The 2012 Pax Christi USA Teacher of Peace is… Ruben Garcia

Pax Christi USA, the national Catholic peace movement, has recognized the life and witness of Ruben Garcia, naming him the 2012 recipient of the Pax Christi USA Teacher of Peace Award.  Pax Christi USA first gave the award to Dorothy Day, co-founder of the Catholic Worker movement, in 1978 and has since recognized some of the most significant U.S. Catholic activists for peace and justice of the past 3 decades, including actor Martin Sheen; poet and priest Daniel Berrigan, S.J.; and Dead Man Walking author Sr. Helen Prejean, C.S.J.  Garcia is one of the founders and the current director of Annunciation House in El Paso, Texas.

During his career at Annunciation House, Garcia has personally welcomed more than 100,000 migrants to his home and community, putting into practice and personally embodying the radical hospitality that Jesus exemplified to the poor, the marginalized, and the excluded. In his nomination of Garcia, Scott Wright, author and biographer of Archbishop Oscar Romero, wrote that Garcia “teaches peace by embodying peace, welcoming the stranger, and inviting others to share in this community where the least have a place at the table. From the experience of welcome and hospitality, comes an awareness and a commitment to address the root causes of injustice that push migrants to flee from the political violence in their countries, or conditions of economic disparity that condemn their families to die in conditions of extreme poverty and misery.”

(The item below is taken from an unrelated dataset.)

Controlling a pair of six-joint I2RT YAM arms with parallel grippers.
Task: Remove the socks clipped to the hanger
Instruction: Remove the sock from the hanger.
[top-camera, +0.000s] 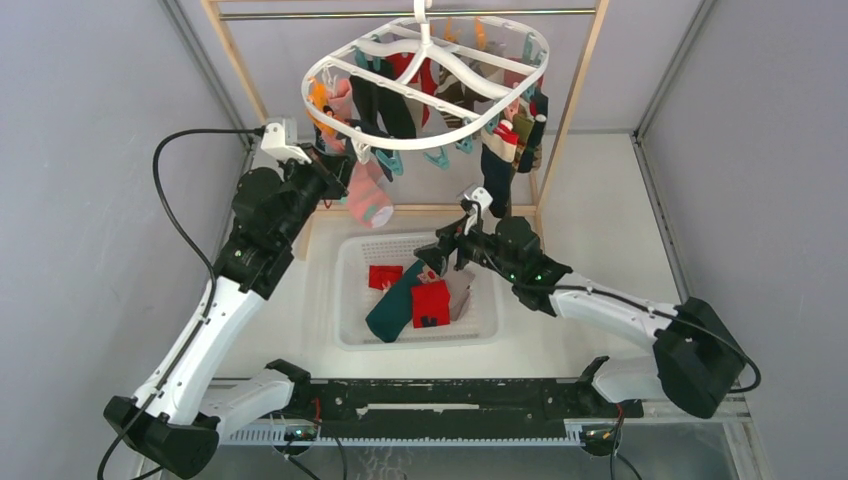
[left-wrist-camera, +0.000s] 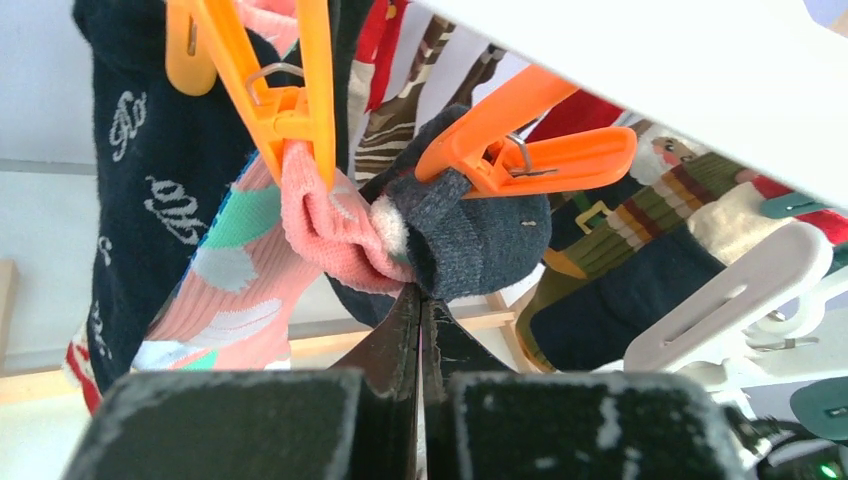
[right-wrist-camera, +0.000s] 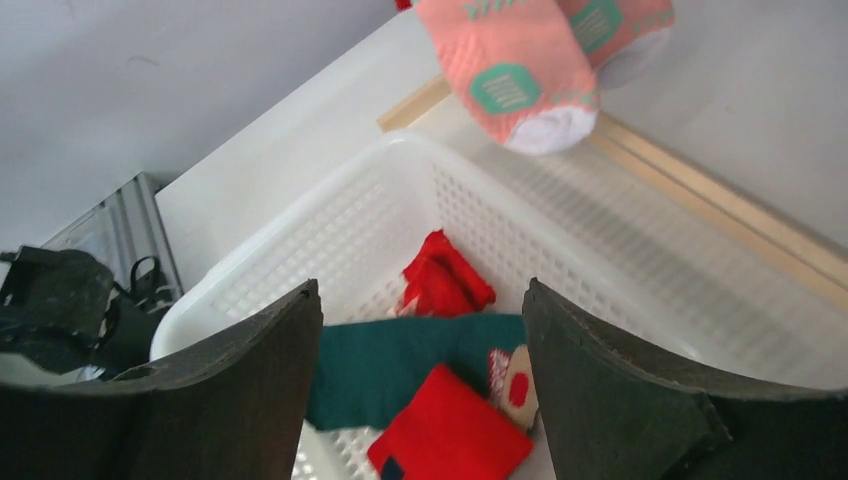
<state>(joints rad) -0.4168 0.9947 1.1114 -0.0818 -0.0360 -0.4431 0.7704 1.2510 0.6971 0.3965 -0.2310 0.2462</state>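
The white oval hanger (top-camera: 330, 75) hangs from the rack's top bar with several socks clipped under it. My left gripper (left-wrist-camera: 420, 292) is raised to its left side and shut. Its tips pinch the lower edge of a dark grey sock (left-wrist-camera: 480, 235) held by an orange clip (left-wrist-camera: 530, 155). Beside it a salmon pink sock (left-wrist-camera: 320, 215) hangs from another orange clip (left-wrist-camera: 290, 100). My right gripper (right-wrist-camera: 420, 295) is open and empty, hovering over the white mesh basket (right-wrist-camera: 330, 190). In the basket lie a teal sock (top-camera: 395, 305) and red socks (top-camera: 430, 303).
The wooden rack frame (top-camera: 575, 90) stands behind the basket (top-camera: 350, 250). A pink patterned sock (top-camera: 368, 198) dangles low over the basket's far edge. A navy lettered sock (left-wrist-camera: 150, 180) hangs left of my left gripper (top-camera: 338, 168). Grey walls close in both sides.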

“PCUSA is pleased to be honoring Ruben Garcia with the 2012 Teacher of Peace Award. For more than 35 years, he has been an inspiring teacher of peace, exemplifying by his life witness the teachings of the Gospel and the spirit of the Beatitudes,” stated Sr. Patty Chappell, SNDdeN, Executive Director of Pax Christi USA. “Ruben’s faith continues to be an inspiring witness to the best of Catholic traditions, social teachings and practices.”

In addition to his work at Annunciation House, Garcia has welcomed and met with hundreds of delegations to the border, teaching by inviting them into the world of the poor and the migrant, and allowing them to see and hear firsthand the stories of immigrants.  He invites them to commit themselves to address the root causes that deny to the immigrant the justice that is due to them in their homeland and in the United States.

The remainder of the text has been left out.